[Your goal]
In the data below, find the line containing "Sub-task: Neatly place", then set down that line and every later line up to and including the line containing "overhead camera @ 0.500", exactly.

########################################

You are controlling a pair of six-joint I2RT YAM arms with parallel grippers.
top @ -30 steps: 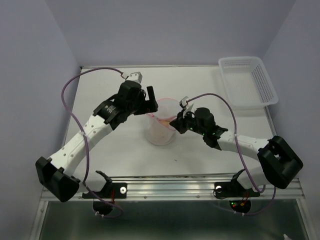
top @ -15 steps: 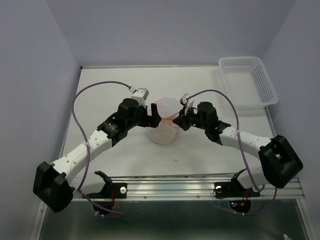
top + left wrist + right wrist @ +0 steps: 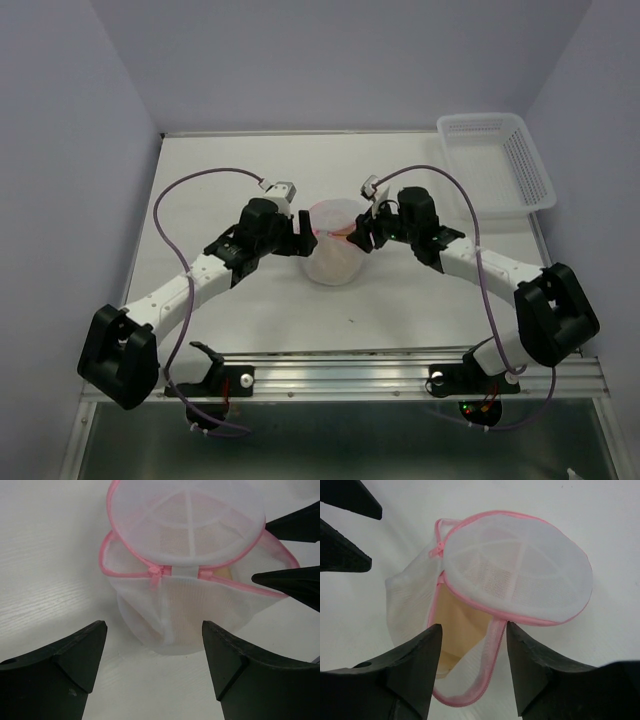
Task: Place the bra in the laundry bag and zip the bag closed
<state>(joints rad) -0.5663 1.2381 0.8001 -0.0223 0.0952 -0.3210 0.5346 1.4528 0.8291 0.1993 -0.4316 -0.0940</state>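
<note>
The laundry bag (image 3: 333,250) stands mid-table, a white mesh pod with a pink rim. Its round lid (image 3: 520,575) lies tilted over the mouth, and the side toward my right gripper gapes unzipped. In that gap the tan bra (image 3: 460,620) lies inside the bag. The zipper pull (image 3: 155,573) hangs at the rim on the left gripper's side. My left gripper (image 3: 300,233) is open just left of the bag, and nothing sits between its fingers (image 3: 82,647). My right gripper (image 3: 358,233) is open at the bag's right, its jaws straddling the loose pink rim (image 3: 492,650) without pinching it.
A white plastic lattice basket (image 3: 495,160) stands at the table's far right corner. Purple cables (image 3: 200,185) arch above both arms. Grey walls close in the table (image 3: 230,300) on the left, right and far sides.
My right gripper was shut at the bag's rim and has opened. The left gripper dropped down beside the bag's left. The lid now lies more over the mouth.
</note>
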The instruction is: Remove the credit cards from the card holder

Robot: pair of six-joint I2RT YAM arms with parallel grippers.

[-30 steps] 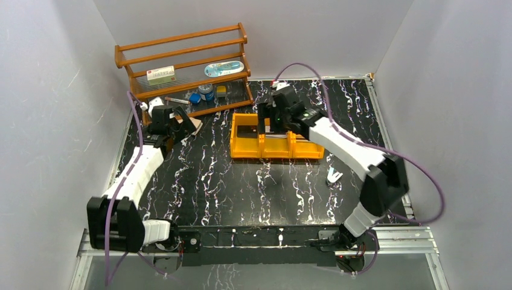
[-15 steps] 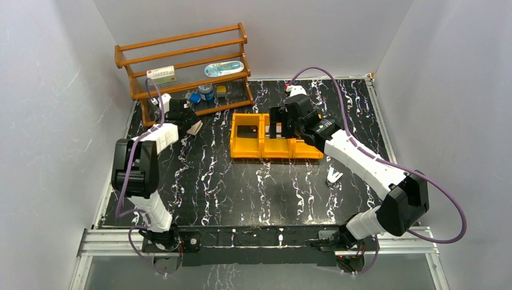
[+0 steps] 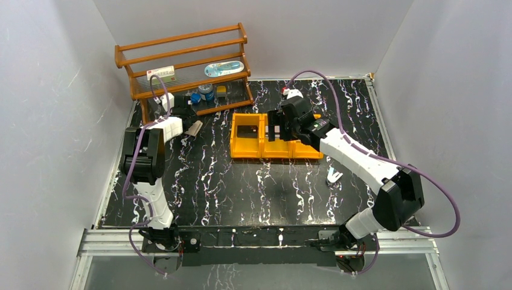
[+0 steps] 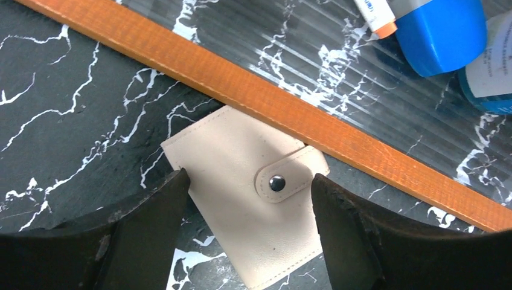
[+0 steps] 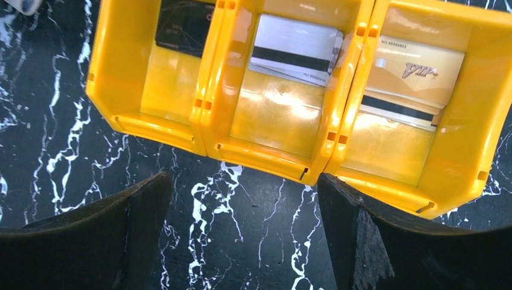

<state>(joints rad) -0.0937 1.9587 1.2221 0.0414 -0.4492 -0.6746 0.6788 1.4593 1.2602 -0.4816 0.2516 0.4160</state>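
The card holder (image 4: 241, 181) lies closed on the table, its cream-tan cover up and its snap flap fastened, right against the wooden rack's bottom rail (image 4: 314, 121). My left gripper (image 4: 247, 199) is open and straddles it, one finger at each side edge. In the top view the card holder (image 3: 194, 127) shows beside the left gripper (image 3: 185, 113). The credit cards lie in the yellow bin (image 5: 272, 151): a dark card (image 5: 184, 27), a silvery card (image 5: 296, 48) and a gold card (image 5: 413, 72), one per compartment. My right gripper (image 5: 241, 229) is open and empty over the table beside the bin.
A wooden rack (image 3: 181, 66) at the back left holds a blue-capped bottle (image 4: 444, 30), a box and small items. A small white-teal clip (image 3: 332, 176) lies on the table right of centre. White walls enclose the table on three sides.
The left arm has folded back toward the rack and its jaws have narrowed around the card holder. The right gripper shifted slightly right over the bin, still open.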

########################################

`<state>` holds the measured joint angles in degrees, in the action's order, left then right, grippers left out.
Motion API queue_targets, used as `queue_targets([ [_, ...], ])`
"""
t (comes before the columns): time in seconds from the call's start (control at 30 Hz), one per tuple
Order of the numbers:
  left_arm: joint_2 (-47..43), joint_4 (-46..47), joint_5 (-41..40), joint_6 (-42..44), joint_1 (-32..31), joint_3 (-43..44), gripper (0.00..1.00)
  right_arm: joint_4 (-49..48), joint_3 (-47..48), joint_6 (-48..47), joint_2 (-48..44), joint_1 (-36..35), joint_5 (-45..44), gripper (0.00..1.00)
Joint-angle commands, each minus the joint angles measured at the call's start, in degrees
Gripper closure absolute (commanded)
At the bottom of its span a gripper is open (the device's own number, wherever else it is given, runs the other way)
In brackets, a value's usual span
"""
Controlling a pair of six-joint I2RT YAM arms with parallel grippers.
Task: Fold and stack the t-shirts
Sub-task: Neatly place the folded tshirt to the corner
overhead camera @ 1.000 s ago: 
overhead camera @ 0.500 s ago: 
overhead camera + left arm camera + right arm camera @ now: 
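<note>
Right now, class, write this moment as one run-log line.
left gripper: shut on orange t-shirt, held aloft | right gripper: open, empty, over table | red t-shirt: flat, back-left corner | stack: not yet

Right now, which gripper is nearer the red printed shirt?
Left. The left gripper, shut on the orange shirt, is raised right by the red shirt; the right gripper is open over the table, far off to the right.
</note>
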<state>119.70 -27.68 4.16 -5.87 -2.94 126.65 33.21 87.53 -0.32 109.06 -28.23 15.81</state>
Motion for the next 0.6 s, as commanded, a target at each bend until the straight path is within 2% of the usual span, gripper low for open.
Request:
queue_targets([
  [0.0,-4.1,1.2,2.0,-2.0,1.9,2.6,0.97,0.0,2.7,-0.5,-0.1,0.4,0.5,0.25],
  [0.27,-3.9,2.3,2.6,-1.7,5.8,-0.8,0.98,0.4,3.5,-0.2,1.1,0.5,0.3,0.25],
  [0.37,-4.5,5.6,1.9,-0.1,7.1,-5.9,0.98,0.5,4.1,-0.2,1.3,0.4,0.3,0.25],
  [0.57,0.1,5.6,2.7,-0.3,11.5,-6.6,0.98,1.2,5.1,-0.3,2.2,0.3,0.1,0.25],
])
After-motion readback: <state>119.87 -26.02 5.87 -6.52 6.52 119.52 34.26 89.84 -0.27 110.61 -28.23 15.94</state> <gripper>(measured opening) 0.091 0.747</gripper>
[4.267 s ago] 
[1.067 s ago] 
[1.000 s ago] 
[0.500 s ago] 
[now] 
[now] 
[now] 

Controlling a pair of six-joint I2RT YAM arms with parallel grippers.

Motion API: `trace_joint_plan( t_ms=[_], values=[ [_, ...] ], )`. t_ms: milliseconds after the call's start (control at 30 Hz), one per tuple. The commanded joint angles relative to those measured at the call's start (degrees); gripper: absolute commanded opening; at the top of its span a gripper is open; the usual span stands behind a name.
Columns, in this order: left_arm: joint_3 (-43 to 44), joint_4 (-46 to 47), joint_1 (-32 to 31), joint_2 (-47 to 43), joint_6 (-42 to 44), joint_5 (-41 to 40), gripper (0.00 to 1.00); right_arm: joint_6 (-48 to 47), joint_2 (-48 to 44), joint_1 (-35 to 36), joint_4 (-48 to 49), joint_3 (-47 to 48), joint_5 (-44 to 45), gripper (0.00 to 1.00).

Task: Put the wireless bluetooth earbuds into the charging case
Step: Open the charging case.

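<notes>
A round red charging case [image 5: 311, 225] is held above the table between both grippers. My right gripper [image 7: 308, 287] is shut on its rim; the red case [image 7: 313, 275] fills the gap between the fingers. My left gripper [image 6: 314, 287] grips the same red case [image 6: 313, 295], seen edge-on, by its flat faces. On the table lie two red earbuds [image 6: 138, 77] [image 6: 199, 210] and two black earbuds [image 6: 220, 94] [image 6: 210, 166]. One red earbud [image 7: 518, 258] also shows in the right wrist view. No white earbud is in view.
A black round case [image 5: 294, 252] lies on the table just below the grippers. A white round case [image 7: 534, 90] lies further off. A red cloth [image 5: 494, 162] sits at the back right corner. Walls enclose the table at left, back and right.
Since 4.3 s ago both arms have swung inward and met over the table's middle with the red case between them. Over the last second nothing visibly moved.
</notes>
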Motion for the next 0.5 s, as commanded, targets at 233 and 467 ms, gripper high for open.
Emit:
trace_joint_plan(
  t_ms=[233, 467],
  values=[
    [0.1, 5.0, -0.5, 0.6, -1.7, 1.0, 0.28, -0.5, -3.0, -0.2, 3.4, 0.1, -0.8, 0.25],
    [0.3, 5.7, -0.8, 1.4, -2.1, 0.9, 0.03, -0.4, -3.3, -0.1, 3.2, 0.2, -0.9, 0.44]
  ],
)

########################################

[Answer box]
Sub-task: Neatly place the folded tshirt to the corner
overhead camera @ 1.000 s ago: 
overhead camera @ 0.500 s ago: 

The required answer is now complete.